● **TASK BRIEF**
Look through the entries below. Report each line that has the word "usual" in it.

*** Block opens ***

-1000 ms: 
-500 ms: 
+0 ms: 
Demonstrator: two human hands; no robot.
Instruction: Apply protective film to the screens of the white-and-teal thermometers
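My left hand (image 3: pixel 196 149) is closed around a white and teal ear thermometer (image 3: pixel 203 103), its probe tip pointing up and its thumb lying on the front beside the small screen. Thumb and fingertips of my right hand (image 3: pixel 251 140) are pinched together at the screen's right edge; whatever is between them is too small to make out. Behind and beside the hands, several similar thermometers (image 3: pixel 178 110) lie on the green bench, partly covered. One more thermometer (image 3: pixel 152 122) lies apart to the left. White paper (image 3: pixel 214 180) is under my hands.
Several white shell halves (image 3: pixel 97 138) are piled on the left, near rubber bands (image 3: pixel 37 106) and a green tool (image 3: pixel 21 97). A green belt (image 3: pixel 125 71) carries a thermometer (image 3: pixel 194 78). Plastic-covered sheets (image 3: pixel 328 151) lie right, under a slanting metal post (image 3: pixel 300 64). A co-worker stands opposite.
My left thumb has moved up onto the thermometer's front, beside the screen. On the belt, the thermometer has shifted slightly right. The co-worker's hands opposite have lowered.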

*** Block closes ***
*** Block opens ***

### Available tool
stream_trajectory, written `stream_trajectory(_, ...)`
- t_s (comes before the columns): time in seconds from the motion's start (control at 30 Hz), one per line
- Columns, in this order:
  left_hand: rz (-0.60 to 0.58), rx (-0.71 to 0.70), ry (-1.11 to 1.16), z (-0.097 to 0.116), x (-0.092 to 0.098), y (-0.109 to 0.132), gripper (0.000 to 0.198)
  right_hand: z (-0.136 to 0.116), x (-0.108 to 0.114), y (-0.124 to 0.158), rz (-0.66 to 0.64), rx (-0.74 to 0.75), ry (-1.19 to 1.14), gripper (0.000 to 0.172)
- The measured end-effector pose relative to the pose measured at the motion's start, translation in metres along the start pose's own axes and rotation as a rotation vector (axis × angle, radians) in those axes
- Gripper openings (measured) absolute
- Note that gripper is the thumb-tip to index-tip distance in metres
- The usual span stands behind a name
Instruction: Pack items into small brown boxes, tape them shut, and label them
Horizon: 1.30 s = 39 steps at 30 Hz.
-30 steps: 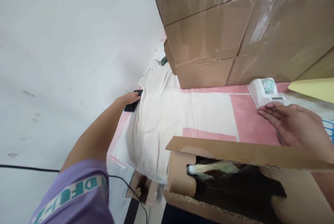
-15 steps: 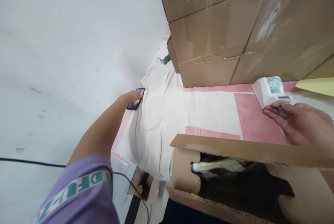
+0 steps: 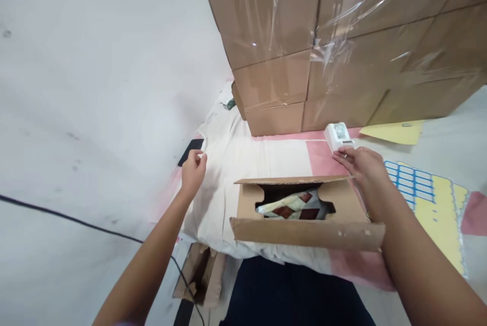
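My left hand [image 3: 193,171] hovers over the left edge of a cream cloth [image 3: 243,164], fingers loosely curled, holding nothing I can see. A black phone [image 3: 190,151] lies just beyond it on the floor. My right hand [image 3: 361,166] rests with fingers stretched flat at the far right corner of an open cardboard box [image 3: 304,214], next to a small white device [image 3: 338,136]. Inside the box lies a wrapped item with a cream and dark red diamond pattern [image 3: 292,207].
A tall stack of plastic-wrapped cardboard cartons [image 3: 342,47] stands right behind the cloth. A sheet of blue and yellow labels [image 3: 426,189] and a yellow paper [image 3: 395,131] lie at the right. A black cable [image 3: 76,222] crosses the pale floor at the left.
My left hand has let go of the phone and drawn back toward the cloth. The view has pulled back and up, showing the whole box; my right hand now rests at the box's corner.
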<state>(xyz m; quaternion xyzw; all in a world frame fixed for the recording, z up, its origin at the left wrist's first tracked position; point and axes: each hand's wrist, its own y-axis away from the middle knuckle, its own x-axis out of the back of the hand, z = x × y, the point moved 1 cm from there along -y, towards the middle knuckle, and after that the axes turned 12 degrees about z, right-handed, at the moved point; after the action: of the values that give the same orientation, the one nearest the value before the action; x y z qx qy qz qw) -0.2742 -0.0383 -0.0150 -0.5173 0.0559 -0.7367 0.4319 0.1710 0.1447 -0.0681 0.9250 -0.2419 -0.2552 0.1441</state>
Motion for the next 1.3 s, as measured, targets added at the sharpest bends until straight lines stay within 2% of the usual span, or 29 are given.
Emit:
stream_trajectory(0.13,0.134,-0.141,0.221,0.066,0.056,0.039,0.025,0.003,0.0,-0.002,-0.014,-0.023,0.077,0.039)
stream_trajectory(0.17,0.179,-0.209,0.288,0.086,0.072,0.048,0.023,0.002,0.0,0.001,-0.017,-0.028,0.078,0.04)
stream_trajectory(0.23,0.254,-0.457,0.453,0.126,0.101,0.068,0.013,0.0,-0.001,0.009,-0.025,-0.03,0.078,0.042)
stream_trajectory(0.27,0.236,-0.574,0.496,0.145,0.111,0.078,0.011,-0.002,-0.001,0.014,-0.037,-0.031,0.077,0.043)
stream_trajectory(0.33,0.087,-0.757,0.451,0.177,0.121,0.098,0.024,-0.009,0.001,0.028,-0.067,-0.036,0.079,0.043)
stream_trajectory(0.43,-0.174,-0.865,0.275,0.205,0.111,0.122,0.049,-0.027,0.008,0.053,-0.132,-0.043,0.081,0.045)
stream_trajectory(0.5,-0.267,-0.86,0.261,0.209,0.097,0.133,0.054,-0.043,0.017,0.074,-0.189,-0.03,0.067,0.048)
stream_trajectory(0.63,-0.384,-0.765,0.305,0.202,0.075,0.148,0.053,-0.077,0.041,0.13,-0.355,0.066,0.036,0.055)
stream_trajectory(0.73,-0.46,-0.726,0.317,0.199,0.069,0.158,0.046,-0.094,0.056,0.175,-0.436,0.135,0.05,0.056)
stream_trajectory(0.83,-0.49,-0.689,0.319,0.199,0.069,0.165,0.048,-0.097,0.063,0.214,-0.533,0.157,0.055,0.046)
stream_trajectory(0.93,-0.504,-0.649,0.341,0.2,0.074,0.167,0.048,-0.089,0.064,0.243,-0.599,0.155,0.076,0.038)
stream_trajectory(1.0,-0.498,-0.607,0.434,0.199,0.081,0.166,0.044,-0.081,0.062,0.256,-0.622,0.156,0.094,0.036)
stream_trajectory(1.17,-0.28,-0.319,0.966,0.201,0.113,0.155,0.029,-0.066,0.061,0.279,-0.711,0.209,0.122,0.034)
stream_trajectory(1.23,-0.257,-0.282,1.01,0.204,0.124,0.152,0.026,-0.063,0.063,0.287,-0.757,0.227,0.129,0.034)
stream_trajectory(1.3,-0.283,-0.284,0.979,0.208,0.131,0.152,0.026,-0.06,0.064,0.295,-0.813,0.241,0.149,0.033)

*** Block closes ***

● **ANSWER FOR THIS EXERCISE**
- The usual span stands behind a name
Motion for the next 1.3 s, as measured, targets added at the sharpest bends until straight lines stay within 2% of the usual span, or 29 are given.

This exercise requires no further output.